All writing in this blog are from the Masters who returned to THIS (this moment) after crossing THAT (enlightenment). Putting the names & images of the masters will change your perception about the content. That is against the teaching of the Masters. Unless all these images are dissolved, you cannot see yourself.
Millions of fingers can point to the same moon. Fingers are bound to be different -- but the moon is the same. By clinging to the fingers you will not see the moon. Forget the finger and look at where it is pointing. It is the very essence of all the teachings of all the buddhas of all the ages -- past, present, and future too.
The words of a Buddha may not be able to communicate the truth, but they can communicate the music, the music that exists in one who is enlightened.

Wednesday, February 18, 2009

In the hands of a man of understanding, money is tremendously beautiful...


In the Upanishads there is a beautiful story. Shvetketu, a young man, came back from the university full of knowledge. He was a brilliant student, he had topped the university with all the medals and all the degrees that were possible, available. He came back home with great pride. His old father, Uddalak, looked at him and asked him a single question. He said to him, "You have come full of knowledge, but do you know the knower? You have accumulated much information, your consciousness is full of borrowed wisdom -- but what is this consciousness? Do you know who you are?"

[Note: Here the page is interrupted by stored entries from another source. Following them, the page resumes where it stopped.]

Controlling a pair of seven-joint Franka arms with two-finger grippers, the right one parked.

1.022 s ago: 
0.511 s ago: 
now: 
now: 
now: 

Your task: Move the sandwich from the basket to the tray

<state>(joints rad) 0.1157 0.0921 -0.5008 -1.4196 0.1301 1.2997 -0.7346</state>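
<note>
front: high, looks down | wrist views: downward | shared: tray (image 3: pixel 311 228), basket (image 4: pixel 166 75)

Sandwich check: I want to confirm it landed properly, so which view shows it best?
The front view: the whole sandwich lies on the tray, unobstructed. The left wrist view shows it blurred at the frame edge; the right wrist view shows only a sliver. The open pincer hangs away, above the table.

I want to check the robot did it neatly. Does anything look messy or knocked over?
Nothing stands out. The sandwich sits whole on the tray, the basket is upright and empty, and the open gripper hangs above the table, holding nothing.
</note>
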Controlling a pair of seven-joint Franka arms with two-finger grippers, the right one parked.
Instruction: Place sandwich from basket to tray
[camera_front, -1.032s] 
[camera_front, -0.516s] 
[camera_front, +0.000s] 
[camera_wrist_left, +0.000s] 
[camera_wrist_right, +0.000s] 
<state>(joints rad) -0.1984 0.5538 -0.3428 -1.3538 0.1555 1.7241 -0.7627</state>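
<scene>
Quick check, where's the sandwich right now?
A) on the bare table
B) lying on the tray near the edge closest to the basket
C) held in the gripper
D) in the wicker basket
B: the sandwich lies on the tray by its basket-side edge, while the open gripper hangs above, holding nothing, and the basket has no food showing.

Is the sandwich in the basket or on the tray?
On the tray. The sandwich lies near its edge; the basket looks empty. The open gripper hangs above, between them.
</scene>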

Shvetketu said, "But this question was never raised in the university. I have learned the Vedas, I have learned language, philosophy, poetry, literature, history, geography. I have learned all that was available in the university, but this was not a subject at all. You are asking a very strange question; nobody ever asked me in the university. It was not on the syllabus, it was not in my course." Uddalak said, "You do one thing: be on a fast for two weeks, then I will ask you something."

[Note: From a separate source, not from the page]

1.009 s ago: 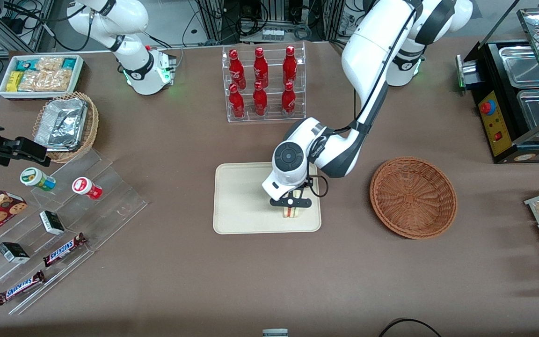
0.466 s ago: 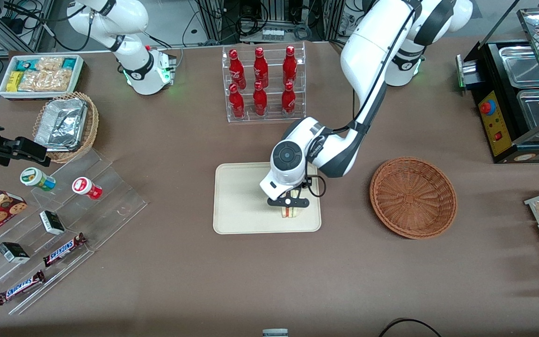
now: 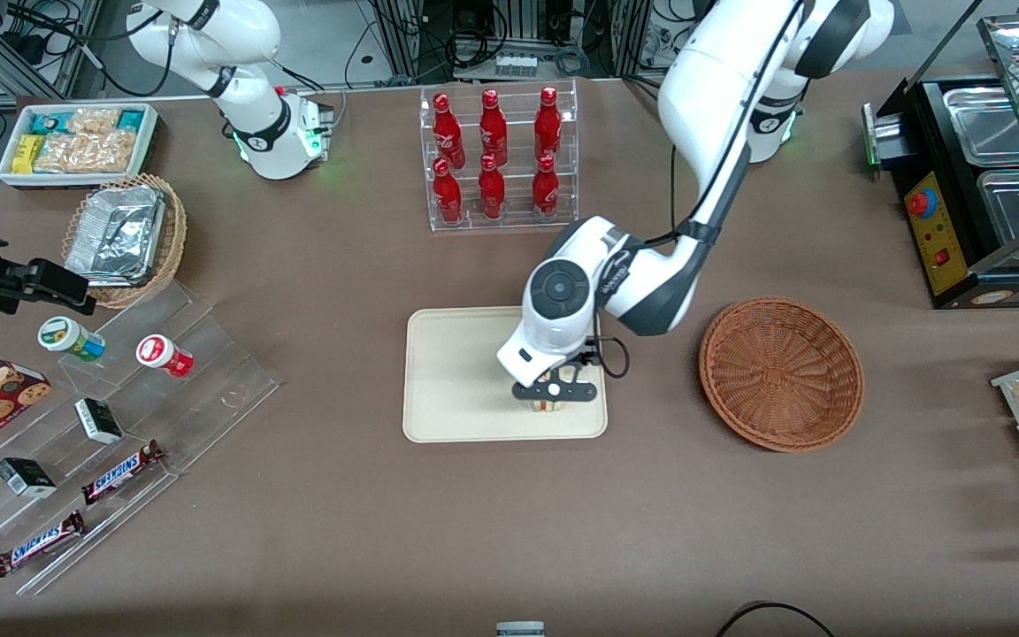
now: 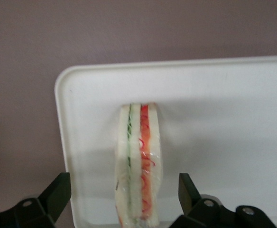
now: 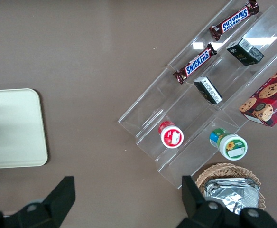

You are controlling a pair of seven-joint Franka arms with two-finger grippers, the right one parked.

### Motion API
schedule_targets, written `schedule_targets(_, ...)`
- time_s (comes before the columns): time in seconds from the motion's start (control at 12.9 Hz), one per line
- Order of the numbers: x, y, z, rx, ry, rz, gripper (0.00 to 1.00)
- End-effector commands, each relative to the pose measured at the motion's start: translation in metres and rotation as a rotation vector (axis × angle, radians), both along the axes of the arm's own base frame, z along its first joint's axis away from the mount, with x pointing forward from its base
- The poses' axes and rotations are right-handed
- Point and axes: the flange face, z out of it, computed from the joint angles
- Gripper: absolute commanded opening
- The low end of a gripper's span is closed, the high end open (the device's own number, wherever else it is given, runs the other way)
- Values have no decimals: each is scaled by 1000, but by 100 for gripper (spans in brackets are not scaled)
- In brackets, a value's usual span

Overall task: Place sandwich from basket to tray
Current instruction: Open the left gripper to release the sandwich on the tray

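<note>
While my gripper [image 3: 550,400] hangs just above the tray [image 3: 448,372], I see its fingers [image 4: 58,192] spread wide, one on each side of the sandwich [image 4: 138,164] and not touching it. The sandwich stands on its edge on the tray, directly under the gripper. The basket [image 3: 781,372] lies well apart, toward the working arm's end.

White glossy left arm [image 3: 713,97], dark grey joint bands, thin black cable looping beside the black gripper [image 3: 550,393].

robot lab mock snack shop: bottle rack [image 3: 499,157], candy display steps [image 3: 111,433], cable-strewn equipment frames [image 3: 509,35]
</note>
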Motion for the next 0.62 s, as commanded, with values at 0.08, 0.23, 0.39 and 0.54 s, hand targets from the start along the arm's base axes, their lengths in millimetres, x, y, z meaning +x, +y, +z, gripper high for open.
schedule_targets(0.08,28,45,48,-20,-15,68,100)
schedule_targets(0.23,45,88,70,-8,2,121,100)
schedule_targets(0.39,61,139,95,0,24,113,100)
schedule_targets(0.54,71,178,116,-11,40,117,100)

He wanted to show his knowledge, just a young man's desire. He must have dreamed that his father would be very happy. Although the father was saying, "Wait for two weeks and fast," he started talking about the ultimate, the absolute, the Brahman.

The father said, "You wait two weeks, then we will discuss about Brahman."

Two days' fast, three days' fast, four days' fast, and the father started asking him, "What is Brahman?" In the beginning he answered a little bit, recited what he had crammed, displayed. But by the end of the week he was so tired, so exhausted, so hungry, that when the father asked, "What is Brahman?" he said, "Stop all this nonsense! I am hungry, I think only of food and you are asking me what Brahman is.

Right now, except food nothing is Brahman."

The father said, "So your whole knowledge is just because you were not starved. Because you were taken care of, your body was nourished, it was easy for you to talk about great philosophy. Now is the real question. Now bring your knowledge!"

Shvetketu said, "I have forgotten all. Only one thing haunts me: hunger, hunger -- day in, day out. I cannot sleep, I cannot rest. There is fire in my belly, I am burning, and I don't know anything at all. I have forgotten all that I have learned."

The father said, "My son, food is the first step towards Brahman. Food is Brahman -- ANNAM BRAHMA." A tremendously significant statement.

India has forgotten it completely. ANNAM BRAHMA: food is God, the first God.

If you drop the analytical mind, science disappears. If you drop the analytical mind, you can't be affluent; you are bound to be poor and hungry, and you will lose your first contact with God.

The West is in that contact; nothing is wrong about it. This orientation in analysis is a significant step towards knowing God. But one should not stop at it. Food is not an ultimate value, it is a means to an end. And if you have a meditative pilgrimage you start transforming food into prayer.

It depends. The painter eats the same food, but it becomes painting in him. The poet also eats the same food, it becomes poetry in him. The lover also eats the same food, it becomes love in him. The murderer also eats the same food, it becomes murder and destruction in him.

Alexander, Genghis Khan, Adolf Hitler, Gautam Buddha, Jesus Christ and Krishna, they were not eating different kinds of food; the food is the same, more or less. But in Adolf Hitler it becomes destruction, in Gautam Buddha it becomes compassion. Food is raw energy; it depends on you how you transform it. You are the transformer; you are really significant, not what you eat.

Money is not bad in itself. Money is neutral, it depends on you. In the hands of a man of understanding, money is tremendously beautiful.

It can become music, it can become art, it can become science, it can become religion. It is not money that is bad, it is the person. The stupid person, if he has money, does not know what to do with it; his money creates more greed. Money can free you from greed, but the stupid person changes money into more greed. It becomes anger, it becomes sexuality, it becomes lust. The more money the stupid person has, the more stupid he becomes, because he becomes more powerful to do stupid things.

With the wise, everything is transformed into wisdom.